"... hoje percebo que o mato nunca saiu de mim. Eu q o traí por aí, pelas avenidas enfumaçadas, pelas batidas de copos e garrafas cheios de solidão em burburinhos de gente buscando sabe lá o q: um amor, um abraço, um papo, uma trepada, só um porre..."
Hoje saí cedo a caminhar pelas
estradinhas, campos e matos. O dia raiava lindo. O sol se insinuando
entre as árvores q acordavam da lua linda da noite passada. Sem
ronco de motores, buzinas, gritos. Só meus passos, a passarada
anunciando o dia, o burburinho de um riachinho aqui e ali. A neblina
q se esvaía convencida pelo sol a virar núvem. Me chamavam a
atenção as estradinhas laterais, os caminhos em meio ao mato,
trilhinhos por onde passa uma criatura a cada quatro dias, por onde
passa mais bicho q gente. Fquei pensando pra onde vão esses
caminhozinhos, quem anda por ali, Senhor?
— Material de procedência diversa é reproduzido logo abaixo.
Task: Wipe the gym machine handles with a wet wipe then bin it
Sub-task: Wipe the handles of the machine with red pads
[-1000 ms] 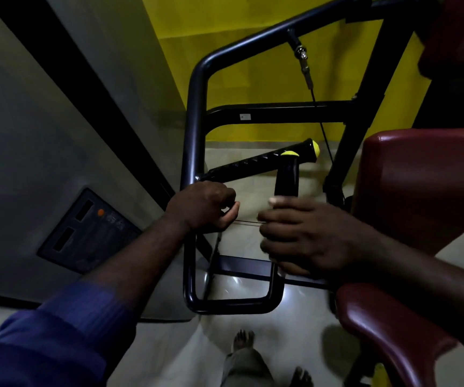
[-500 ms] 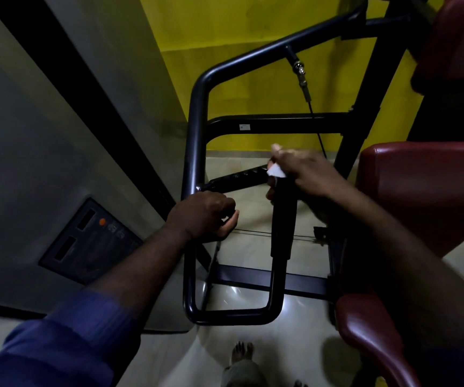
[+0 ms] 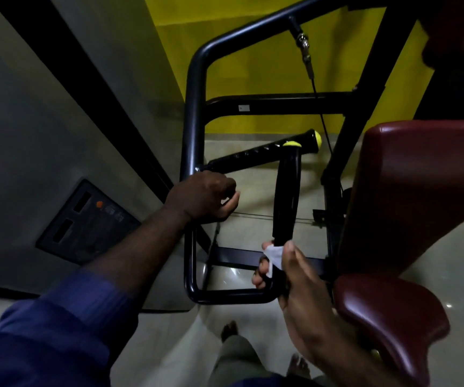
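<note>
Our right hand clasped the wet wipe around the lower end of the upright handle. Left of that handle, our left hand gripped the frame tube.

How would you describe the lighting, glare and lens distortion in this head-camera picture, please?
Head view: dim overall, with the yellow wall the brightest area; a small glare patch shines on the floor inside the frame; the wide lens bows the frame's tubes; the white wipe in the right hand stands out clearly; the sleeve at the lower edge looks smeared.
</note>
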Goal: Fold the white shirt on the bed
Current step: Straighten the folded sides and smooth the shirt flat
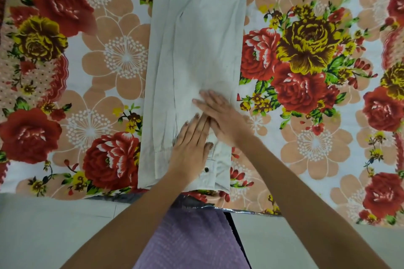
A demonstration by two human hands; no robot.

Caminhava ali sozinho, sem
medo, sem dor, numa paz de chamar um terapeuta... Minha alma vagava,
nem era eu, esse corpo machucado pelo calendário, esse coração
roto. Até conversei com Deus e Santa Teresinha, q tenho certeza,
caminhava do meu lado. Tomei água de um fio cristalino q sulcava
fininho o chão. Pensei: vou chegar em casa e escrever uma coisa bem
lírica, falando desse momento no mato, q hoje percebo, nunca saiu de
mim. Eu q o traí por aí, pelas avenidas enfumaçadas, pelas batidas
de copos e garrafas cheios de solidão em burburinhos de gente
buscando sabe lá o q: um amor, um abraço, um papo, uma trepada, só
um porre... Pensei: vou chegar em casa e escrever sobre isso de estar
só na manhã q nasce e me renasce, olhando as florezinhas q ninguém
vê, a magnitude de uma teia de aranha entre dois fios de cerca:
nossa!, q trabalho maravilhoso esse bichinho faz; olhando as gotas de
orvalho q balançam no arame divididas entre o sol e a terra...
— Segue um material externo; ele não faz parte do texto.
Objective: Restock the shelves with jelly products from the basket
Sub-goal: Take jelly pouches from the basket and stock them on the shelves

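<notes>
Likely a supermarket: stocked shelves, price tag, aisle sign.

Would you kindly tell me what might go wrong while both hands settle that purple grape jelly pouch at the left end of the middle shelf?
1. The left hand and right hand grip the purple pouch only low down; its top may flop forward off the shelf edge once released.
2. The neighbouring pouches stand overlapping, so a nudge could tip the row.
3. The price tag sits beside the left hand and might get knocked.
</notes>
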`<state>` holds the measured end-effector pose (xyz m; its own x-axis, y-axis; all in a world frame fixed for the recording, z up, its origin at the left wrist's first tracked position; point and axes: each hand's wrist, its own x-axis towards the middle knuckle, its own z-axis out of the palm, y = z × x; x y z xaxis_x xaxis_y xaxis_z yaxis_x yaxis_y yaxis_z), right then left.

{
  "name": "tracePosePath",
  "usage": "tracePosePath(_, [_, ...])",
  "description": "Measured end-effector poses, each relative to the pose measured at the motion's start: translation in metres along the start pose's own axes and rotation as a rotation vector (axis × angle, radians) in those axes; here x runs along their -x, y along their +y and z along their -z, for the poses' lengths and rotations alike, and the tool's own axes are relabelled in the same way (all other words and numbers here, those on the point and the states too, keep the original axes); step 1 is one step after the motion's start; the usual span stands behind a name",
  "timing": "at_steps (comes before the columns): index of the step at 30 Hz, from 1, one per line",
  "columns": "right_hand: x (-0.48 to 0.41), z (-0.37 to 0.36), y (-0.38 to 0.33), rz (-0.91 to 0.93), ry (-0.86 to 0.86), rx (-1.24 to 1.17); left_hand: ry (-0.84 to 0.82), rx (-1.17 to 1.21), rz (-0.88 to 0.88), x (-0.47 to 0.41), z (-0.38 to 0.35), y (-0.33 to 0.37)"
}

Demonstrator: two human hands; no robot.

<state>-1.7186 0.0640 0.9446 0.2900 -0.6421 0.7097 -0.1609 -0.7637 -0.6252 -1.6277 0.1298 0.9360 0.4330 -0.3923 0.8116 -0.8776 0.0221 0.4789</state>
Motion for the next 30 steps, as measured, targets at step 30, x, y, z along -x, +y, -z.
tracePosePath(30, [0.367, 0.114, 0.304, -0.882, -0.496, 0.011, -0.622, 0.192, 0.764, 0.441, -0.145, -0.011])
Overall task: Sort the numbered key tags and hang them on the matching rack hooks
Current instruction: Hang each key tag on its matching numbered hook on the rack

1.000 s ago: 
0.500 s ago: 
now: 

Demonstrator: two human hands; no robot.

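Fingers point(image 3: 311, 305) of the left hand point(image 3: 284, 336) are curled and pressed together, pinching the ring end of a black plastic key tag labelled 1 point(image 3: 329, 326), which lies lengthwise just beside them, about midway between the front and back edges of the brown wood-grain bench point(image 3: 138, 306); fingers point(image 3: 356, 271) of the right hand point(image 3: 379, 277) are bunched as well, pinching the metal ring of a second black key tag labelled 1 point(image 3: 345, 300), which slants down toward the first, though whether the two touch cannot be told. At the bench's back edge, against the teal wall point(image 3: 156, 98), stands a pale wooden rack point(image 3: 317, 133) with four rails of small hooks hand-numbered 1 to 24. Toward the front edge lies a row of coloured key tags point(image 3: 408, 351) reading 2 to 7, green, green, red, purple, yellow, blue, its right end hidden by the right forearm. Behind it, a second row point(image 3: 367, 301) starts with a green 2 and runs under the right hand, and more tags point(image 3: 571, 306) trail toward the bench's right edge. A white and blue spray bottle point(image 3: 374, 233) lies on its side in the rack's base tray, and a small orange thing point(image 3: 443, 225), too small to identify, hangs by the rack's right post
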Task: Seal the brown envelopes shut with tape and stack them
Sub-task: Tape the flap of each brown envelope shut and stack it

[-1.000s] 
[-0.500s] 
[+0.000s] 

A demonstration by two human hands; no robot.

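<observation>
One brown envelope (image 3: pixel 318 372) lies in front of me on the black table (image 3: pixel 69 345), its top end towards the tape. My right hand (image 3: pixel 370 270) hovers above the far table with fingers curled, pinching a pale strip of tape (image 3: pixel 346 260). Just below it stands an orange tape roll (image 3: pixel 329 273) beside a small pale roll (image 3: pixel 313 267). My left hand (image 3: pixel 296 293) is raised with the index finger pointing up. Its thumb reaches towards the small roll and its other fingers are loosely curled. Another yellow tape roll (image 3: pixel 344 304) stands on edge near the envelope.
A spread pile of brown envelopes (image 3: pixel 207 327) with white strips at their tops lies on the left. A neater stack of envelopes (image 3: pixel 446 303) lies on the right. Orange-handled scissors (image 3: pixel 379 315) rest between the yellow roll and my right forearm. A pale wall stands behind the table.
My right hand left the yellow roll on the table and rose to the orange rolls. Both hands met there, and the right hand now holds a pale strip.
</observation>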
Mas cheguei em casa, liguei a tv
e o Brasil explodia em raiva, gritos, protestos. Gente agitada,
polícia, bombas. Lembrei dos minutos atrás q vivi no mato, e
pensei: "essa selva aqui não vai derrubar meu mato". Mas
como Capaverde, o Brasil pegando fogo e tu vais escrever sobre
gotinhas de orvalho e trilhinhos no meio do mato? Pois é, talvez
seja isso q esteja faltando na selva de nossas ruas e corações,
corpos com tanto gozo e almas com tanta busca. Pois vim escrever
isso, q vc nem leu até aqui, e se tá lendo tá achando bobinho.
Pois saiba q me fez tão bem, nessa orgia q vivemos, eu me sentir por
um tempo fora dela. E foi tão bom escrever isso ouvindo Chet Baker e
Bill Evans nas suas lendárias sessões juntos, música de dois
doidos, viciados, perturbados, mas q quando tocavam, parecia q recém
tinham saído do mato, tanta paz e beleza. E depois, me desculpe,
escrevi pra mim. Se vc gostou, q bom. Toquei um pouquinho tua alma,
certamente também tão sedenta de água da fonte. Sei q a zorra vai
voltar pra mim, pq sou engajado, pq quero mudar o mundo. Mas nunca
esquecerei do que vi e senti hoje de manhã no mato. E jurei q nunca
mais vou deixá-lo sair de mim. Ou melhor, nunca mais vou traí-lo,
eu q já traí tanto a tudo e, principalmente, a mim. Mim mato.